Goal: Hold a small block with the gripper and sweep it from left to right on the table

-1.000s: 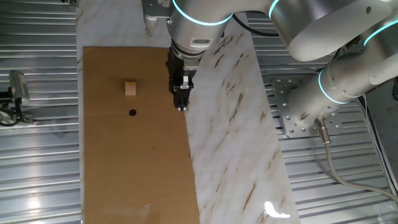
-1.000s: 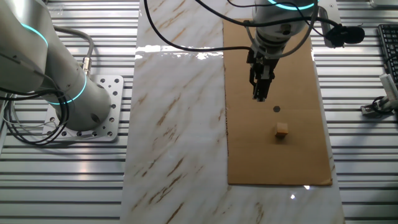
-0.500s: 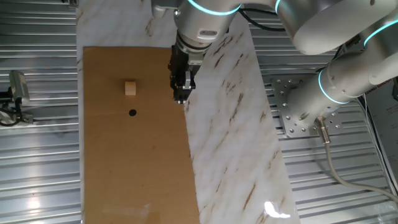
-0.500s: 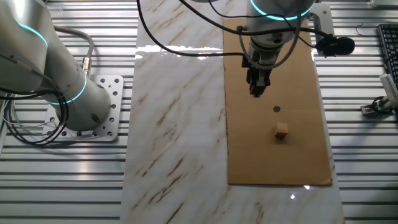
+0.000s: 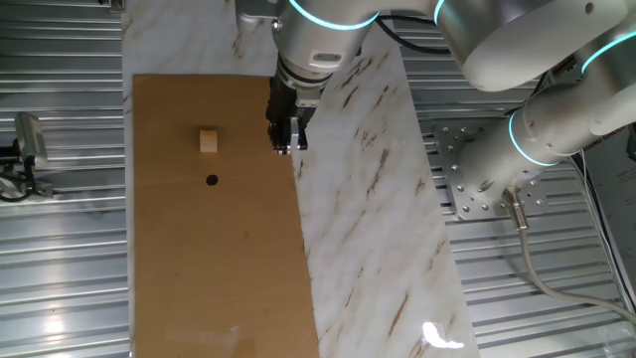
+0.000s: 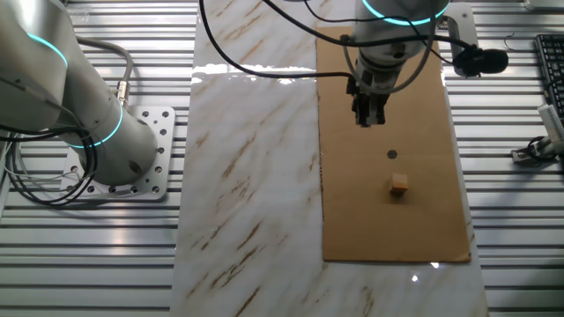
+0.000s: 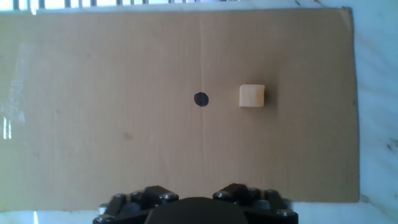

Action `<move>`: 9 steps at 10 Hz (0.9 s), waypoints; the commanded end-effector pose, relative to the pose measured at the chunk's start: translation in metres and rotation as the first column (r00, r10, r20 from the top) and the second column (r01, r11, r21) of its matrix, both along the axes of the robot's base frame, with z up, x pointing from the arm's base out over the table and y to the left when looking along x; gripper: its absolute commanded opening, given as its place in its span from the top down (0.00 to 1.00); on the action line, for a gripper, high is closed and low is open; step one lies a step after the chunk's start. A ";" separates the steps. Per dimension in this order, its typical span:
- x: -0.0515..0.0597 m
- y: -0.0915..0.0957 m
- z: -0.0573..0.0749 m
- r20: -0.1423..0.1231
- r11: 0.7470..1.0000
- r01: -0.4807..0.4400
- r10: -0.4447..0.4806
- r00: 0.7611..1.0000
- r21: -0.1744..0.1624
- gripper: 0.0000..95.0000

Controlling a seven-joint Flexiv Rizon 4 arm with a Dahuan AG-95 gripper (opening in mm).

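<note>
On the table [image 5: 179, 278] sits a pale tan cube, the small block [image 5: 208, 141].

**A:** what's the arm [image 5: 517, 40] look like?

**B:** chunky silver-white shells, glowing cyan rings at the joints. Black cables [image 6: 256, 53] loop off the wrist. Gripper [image 5: 285, 145] is narrow, black, with small screws showing in hand view.

We note bright, even overhead light; glare patches on marble of table [image 6: 247, 176]; soft shadows; hand view slightly washed, gripper base blurred.
</note>
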State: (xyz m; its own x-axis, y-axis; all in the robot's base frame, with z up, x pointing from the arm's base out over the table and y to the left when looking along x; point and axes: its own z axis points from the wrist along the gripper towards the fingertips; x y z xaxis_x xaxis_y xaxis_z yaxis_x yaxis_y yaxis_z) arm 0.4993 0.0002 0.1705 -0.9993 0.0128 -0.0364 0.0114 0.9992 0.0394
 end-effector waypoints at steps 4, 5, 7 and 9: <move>0.001 -0.001 -0.002 -0.007 1.000 -0.010 0.010 1.000 0.001 1.00; 0.001 -0.001 -0.003 -0.005 1.000 -0.010 0.010 1.000 0.001 1.00; 0.003 -0.003 -0.010 0.002 1.000 -0.014 0.014 1.000 -0.004 1.00; 0.004 -0.004 -0.016 0.003 1.000 -0.017 0.017 1.000 -0.008 1.00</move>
State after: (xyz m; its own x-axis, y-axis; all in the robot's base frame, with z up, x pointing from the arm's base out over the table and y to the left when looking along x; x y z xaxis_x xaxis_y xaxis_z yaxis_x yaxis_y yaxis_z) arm 0.5043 -0.0045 0.1515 -0.9992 -0.0038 -0.0396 -0.0050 0.9995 0.0299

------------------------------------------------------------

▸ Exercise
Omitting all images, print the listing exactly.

▸ Exercise solution
Goal: Hold a small block with the gripper and sweep it from left to right on the table

-1.000s: 
-1.000s: 
-0.500s: 
-0.500s: 
+0.000s: 
+0.000s: 
+0.000s: 

Action `<move>`: 9 steps at 10 Hz (0.9 s), waypoints; the commanded end-effector pose, relative to the pose measured at the chunk's start: translation in metres and rotation as the first column (r00, r10, r20 from the top) and the second column (r01, r11, r21) of its matrix, both along the axes of the robot's base frame, with z up, x pointing from the arm's base out over the table and y to the left when looking along x; gripper: its absolute commanded opening, given as its place in its span from the top down (0.00 to 1.00); on the action line, for a gripper, high is closed and low is open; step one lies a step after the chunk's start. A ";" separates the steps. Per dimension in this order, its typical span:
- x: -0.0515..0.0597 m
- y: -0.0915..0.0957 m
- z: -0.0573..0.0749 m
- r20: -0.1423..0.1231
- r11: 0.7470..1.0000
- r01: -0.4807..0.4400
- r10: -0.4447..0.4806
- r00: 0.7611..1.0000
- r21: -0.1744..0.1624
- gripper: 0.0000..95.0000

Controlling a seven-joint Flexiv Rizon 4 arm with a Dahuan AG-95 gripper (opening in mm).

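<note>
On the table [image 5: 179, 278] sits a pale tan cube, the small block [image 5: 208, 141].

**A:** what's the arm [image 5: 517, 40] look like?

**B:** chunky silver-white shells, glowing cyan rings at the joints. Black cables [image 6: 256, 53] loop off the wrist. Gripper [image 5: 285, 145] is narrow, black, with small screws showing in hand view.

We note bright, even overhead light; glare patches on marble of table [image 6: 247, 176]; soft shadows; hand view slightly washed, gripper base blurred.
</note>
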State: (xyz m; its own x-axis, y-axis; all in the robot's base frame, with z up, x pointing from the arm's base out over the table and y to the left when looking along x; point and axes: its own z axis points from the wrist along the gripper towards the fingertips; x y z xaxis_x xaxis_y xaxis_z yaxis_x yaxis_y yaxis_z) arm 0.4993 0.0002 0.1705 -0.9993 0.0128 -0.0364 0.0114 0.9992 0.0394
 end-effector waypoints at steps 4, 5, 7 and 9: <move>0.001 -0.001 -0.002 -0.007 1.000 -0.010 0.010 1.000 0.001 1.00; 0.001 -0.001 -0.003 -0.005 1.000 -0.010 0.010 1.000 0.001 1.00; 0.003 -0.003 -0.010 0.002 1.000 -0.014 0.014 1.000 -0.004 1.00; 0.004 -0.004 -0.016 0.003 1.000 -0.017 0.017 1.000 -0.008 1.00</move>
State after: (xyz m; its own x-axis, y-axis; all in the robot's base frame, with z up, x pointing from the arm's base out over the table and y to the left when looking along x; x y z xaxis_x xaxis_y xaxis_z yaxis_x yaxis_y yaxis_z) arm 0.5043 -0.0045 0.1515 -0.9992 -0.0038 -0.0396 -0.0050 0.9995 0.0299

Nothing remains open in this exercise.